1. You don’t have to accept every invitation to a power-struggle.

        Your child is meant to push your limits. In fact, it’s their way of asking if you’ve got things covered and sure of what you’re doing. They need for their own security. Getting comfortable and clear with your boundary setting is essential to any parent, but for those raising strong-willed children, it’s a vital component to relating with your child. When those limits are pushed, remind yourself why you set those limits, why they are necessary, and stay regulated while you state, “Yes, this is the limit. It’s not going to change.”

    2 . You are building trust and respect.

    Nobody enjoys being told to do something, but those with a determined nature find it intolerable. To prevent clashes between parents and their kids, it’s essential to make them feel heard while also enforcing boundaries. This can be done by showing empathy, offering choices, and recognizing that respect is reciprocal. Again, it’s good practice for parents to look for a positive outcome for both parties, but it’s absolutely essential for parents of the strong-willed child. Finding a way to work as a team or find a win/win solution keeps strong-willed children from hitting their low tolerance for directives and also models how to fight well – through negotiation and compromise.

    Should you break a child’s will?

    Before we talk about breaking a child’s will, let’s review:

    It’s not that strong-willed children are simply being difficult; they don’t like to succumb to someone else’s will. It’s an attack on their strong integrity and personhood. When given the opportunity to self-direct, or if they can’t do that than at least be heard and understood, they’re more than happy to work collaboratively.

    I often hear parents suggest that a child’s will need to be broken. After all, the world is not going to bend to your will every time. While that’s true, there are many things we can do to support our strong-willed child in this journey navigating interpersonal relationships that does not fall under quick and absolute obedience. Because absolute obedience isn’t what you want either, is it?

    Asking for obedience is like asking your child to stop listening to their gut. You want them to have access to a healthy connection with their inner voice. It’s what helps children in middle childhood side-step peer pressures or influences from sources that their gut tells them question.

    Of course, parents aim to raise a responsible, kind, and collaborative child who will do what’s right, even when it’s difficult. This doesn’t, however, mean they should be obedient; instead, let’s help them make choices that are considerate and moral because they want to.

    There are two key elements to having a strong-willed child want to be collaborative with you. Those are:

    • Trust
    • Connection

    We can build BOTH by showing our child respect. The respect your strong-willed child wants is for you to know and accept them as a person. There’s no greater need than for a strong-willed child to be seen and loved for who they are. Especially when what they want and how they think doesn’t exactly align with what you want or how you think. When you can do this, you can be 100% honest with them. There is no trickery, no bribery, no coercion. When they are faced with limits that make sense, is consistent, and they see that you are capable of holding those limits even when they can’t stop their impulses every moment to meet those limits – THIS builds trust and connection.

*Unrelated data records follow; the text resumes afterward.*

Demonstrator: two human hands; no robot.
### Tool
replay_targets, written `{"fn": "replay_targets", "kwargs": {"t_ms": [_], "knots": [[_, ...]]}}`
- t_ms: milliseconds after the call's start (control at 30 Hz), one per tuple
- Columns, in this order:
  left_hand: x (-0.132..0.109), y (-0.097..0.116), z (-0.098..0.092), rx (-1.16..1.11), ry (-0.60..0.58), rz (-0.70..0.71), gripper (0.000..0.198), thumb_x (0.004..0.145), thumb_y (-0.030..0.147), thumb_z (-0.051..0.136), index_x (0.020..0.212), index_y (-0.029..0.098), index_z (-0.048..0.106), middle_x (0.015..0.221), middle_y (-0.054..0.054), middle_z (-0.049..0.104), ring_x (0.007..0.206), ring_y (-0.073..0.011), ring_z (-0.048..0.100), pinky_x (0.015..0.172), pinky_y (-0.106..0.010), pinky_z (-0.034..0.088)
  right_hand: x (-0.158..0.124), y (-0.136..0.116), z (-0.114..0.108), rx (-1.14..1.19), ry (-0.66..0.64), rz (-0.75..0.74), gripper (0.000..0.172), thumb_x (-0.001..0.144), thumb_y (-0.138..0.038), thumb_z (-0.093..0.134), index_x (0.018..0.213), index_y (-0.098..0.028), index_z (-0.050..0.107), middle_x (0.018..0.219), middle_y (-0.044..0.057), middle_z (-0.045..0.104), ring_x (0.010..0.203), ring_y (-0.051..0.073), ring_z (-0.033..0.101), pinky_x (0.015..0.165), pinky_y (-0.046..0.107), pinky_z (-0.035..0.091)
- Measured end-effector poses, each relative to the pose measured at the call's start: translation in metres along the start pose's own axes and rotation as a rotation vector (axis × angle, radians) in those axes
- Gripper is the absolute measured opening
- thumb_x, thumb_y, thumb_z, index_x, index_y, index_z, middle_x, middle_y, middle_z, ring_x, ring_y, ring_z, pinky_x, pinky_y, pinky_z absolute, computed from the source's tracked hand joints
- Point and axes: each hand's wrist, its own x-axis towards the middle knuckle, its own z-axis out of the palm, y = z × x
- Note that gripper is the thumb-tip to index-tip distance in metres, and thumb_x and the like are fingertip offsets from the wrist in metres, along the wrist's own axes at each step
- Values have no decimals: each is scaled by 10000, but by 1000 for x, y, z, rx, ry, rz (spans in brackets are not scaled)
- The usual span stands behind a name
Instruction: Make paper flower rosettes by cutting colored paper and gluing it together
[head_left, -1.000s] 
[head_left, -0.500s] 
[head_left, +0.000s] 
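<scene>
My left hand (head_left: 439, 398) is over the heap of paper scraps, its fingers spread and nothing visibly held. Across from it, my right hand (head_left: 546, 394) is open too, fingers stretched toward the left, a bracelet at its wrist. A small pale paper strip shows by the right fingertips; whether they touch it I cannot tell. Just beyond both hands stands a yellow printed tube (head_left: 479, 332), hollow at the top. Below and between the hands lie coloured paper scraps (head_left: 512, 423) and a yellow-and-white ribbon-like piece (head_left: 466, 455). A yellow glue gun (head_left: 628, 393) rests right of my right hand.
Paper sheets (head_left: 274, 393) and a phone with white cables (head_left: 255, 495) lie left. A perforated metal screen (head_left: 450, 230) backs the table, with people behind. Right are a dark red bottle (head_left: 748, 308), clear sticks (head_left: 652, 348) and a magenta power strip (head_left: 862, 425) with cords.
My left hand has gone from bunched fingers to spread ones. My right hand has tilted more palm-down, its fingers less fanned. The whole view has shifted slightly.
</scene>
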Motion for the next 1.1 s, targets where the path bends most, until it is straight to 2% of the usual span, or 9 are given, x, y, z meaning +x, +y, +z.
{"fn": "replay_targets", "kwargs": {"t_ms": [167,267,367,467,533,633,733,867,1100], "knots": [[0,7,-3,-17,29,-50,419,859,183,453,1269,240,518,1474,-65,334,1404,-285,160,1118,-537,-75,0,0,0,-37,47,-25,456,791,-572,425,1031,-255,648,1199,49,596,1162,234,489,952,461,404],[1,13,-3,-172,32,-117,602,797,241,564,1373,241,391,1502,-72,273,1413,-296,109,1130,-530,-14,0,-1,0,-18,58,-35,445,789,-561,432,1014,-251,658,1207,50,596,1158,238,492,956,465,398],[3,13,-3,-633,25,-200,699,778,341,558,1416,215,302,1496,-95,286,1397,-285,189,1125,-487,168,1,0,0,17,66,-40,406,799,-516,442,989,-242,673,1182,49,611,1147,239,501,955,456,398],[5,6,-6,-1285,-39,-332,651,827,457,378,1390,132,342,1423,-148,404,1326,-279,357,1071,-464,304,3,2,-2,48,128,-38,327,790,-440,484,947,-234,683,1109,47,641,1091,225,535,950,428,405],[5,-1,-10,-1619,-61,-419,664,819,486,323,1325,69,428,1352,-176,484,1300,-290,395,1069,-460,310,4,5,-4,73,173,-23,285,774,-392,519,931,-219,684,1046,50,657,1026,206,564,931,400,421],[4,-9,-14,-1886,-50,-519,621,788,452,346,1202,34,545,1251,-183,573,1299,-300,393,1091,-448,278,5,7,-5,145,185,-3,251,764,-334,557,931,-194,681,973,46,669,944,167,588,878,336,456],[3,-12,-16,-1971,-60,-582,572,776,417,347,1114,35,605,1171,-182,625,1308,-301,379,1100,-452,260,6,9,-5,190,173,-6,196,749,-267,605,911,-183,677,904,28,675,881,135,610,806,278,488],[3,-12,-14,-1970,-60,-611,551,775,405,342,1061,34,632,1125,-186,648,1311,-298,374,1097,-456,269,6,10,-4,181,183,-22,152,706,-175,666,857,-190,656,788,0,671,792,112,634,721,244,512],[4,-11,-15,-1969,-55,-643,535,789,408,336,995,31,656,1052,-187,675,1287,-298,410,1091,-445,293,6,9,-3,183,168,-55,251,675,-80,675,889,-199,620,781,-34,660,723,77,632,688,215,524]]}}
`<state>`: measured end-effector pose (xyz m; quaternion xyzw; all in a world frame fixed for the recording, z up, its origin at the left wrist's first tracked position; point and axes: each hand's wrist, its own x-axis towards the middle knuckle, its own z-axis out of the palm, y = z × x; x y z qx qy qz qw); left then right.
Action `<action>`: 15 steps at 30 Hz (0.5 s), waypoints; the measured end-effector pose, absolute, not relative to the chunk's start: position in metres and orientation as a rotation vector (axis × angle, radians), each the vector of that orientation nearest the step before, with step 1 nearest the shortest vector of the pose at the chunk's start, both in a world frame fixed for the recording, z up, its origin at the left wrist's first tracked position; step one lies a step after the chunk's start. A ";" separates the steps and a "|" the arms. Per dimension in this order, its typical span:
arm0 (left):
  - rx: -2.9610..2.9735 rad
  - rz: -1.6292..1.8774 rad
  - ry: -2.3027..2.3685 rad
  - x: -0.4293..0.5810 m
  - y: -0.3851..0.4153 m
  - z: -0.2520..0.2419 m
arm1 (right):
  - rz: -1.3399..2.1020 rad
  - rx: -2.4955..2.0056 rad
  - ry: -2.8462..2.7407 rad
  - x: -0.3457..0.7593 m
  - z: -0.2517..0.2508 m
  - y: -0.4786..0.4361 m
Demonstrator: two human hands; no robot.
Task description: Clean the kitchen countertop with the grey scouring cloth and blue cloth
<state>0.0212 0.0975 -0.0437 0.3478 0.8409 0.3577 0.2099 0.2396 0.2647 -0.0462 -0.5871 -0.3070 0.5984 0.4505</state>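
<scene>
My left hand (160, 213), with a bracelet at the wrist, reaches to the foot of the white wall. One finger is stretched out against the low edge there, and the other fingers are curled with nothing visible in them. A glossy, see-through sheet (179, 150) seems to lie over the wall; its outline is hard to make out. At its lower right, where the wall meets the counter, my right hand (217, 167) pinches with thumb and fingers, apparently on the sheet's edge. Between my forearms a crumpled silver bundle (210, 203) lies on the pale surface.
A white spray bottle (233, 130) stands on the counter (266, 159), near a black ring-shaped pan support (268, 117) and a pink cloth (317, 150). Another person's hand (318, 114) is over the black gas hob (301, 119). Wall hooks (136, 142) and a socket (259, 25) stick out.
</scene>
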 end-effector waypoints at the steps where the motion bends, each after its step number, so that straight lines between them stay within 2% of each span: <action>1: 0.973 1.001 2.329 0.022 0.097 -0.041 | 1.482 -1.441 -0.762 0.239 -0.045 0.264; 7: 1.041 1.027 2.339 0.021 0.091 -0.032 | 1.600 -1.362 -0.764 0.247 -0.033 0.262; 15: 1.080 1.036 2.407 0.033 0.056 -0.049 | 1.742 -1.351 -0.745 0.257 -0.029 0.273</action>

    Bottom line: Both needs CAN be met.

    Strong-willed children are built of something else because they are meant to stand up control, oppression, and injustice – for themselves and for others. Power struggles may come up; instead of seeing this as an issue, sensitive parents can see this as an opportunity to reflect on their limits and boundaries.

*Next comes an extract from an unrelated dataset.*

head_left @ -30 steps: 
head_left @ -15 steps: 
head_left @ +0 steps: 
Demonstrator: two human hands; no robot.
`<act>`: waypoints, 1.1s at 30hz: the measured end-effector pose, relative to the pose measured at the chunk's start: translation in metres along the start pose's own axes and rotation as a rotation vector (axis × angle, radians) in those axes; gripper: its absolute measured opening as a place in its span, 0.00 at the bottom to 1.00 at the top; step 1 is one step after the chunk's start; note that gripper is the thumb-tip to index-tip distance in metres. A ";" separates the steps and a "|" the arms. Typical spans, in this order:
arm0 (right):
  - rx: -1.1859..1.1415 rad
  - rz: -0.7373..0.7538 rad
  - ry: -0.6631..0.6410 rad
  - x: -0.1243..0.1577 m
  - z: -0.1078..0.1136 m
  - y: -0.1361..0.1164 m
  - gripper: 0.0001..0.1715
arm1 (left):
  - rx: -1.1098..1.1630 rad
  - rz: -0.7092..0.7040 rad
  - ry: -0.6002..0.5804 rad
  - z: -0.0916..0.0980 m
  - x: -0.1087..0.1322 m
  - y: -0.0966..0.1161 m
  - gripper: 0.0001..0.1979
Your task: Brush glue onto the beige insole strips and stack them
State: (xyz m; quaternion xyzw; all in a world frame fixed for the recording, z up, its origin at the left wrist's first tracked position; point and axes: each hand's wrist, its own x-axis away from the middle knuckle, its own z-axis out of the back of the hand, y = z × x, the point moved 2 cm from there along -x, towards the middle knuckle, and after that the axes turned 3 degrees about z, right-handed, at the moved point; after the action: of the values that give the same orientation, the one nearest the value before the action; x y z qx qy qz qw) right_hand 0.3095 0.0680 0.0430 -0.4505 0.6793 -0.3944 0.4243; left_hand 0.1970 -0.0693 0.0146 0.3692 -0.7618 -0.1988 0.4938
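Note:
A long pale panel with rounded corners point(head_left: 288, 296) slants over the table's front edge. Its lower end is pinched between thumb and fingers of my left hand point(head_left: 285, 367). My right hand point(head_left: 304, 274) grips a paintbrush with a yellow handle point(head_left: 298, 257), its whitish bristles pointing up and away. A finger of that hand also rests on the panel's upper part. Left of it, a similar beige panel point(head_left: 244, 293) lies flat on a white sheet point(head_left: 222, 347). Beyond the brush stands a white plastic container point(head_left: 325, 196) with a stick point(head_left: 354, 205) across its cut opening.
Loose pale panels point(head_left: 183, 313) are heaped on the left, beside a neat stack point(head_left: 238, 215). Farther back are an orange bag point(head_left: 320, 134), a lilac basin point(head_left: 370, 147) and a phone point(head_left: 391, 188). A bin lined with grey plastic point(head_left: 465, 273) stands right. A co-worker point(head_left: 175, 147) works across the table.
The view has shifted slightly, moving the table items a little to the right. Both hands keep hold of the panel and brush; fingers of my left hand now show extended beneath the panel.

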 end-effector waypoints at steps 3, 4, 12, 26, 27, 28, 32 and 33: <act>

    To truly bring a strong-willed child onto your team and collaborate with you, you’ll need to build trust and a deep connection with them. Respect is the ingredient you need to parent your strong-willed child so that when you say, “I need you to be on my team and work with me”, they are much more likely to say, “OK”. They are leaning on all those little deposits of respect, trust, and connection you’ve built with them in all those small moments.